▶ What you will do
What lines below contain the string "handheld"? List them all.
***** Given information
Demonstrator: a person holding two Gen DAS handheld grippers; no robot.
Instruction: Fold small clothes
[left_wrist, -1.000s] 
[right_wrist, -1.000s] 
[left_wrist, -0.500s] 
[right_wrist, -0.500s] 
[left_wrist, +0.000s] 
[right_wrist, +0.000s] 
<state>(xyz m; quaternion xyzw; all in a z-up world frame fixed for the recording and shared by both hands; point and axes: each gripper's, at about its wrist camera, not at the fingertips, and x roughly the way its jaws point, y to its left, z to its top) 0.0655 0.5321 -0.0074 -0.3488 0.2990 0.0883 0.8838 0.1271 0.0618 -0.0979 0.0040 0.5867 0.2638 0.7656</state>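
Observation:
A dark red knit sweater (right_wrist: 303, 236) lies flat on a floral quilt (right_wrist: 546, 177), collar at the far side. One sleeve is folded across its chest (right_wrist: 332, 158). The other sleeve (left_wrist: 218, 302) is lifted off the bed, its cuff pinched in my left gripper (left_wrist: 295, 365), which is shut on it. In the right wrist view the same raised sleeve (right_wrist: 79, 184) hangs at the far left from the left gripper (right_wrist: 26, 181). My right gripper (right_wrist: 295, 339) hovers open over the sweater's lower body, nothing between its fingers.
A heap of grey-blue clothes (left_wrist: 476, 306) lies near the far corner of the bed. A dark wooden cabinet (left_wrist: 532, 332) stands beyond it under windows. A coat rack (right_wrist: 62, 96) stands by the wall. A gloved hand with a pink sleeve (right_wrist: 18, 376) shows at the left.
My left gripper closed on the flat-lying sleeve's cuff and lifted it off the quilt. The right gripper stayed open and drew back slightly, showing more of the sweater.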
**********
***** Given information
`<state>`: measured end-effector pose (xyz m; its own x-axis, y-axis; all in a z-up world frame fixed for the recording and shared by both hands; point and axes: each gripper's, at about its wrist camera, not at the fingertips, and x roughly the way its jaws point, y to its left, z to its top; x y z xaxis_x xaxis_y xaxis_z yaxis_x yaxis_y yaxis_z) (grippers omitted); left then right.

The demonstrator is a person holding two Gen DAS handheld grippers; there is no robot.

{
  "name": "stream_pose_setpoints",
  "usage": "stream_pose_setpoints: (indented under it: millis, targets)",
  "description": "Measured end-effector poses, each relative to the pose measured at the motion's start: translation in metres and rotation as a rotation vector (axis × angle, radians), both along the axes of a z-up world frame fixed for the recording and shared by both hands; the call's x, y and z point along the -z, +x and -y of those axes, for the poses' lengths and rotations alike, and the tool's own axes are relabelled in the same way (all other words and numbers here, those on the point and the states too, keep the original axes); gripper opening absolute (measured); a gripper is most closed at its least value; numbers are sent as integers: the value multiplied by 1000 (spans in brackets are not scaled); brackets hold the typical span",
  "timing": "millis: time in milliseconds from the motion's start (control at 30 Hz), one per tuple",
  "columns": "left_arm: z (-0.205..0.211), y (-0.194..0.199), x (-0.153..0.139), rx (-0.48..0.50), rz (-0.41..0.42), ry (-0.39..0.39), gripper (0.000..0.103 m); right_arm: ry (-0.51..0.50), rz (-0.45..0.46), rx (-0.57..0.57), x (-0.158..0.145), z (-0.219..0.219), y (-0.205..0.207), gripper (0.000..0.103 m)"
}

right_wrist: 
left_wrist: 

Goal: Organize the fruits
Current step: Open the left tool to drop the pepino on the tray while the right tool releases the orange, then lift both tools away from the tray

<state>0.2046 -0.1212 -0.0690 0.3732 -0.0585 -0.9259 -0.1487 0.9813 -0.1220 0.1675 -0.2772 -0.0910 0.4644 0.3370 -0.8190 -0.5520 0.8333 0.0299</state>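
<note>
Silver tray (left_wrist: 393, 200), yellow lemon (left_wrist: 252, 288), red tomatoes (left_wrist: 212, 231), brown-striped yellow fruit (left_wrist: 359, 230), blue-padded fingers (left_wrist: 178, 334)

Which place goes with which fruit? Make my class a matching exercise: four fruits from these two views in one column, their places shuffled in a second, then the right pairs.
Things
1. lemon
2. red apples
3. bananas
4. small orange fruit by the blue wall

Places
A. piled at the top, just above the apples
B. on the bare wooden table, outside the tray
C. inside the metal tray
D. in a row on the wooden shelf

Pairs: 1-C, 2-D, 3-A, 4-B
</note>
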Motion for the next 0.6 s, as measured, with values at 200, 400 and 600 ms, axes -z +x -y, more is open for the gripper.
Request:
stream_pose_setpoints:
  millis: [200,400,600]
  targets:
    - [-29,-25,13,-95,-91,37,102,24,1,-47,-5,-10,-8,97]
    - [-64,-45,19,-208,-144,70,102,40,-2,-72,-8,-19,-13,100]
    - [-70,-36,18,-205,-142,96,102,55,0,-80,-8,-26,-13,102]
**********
▶ Written response
Demonstrator: a person holding two Gen DAS handheld grippers; no robot.
The demonstrator is a person holding two Gen DAS handheld grippers; there is no robot.

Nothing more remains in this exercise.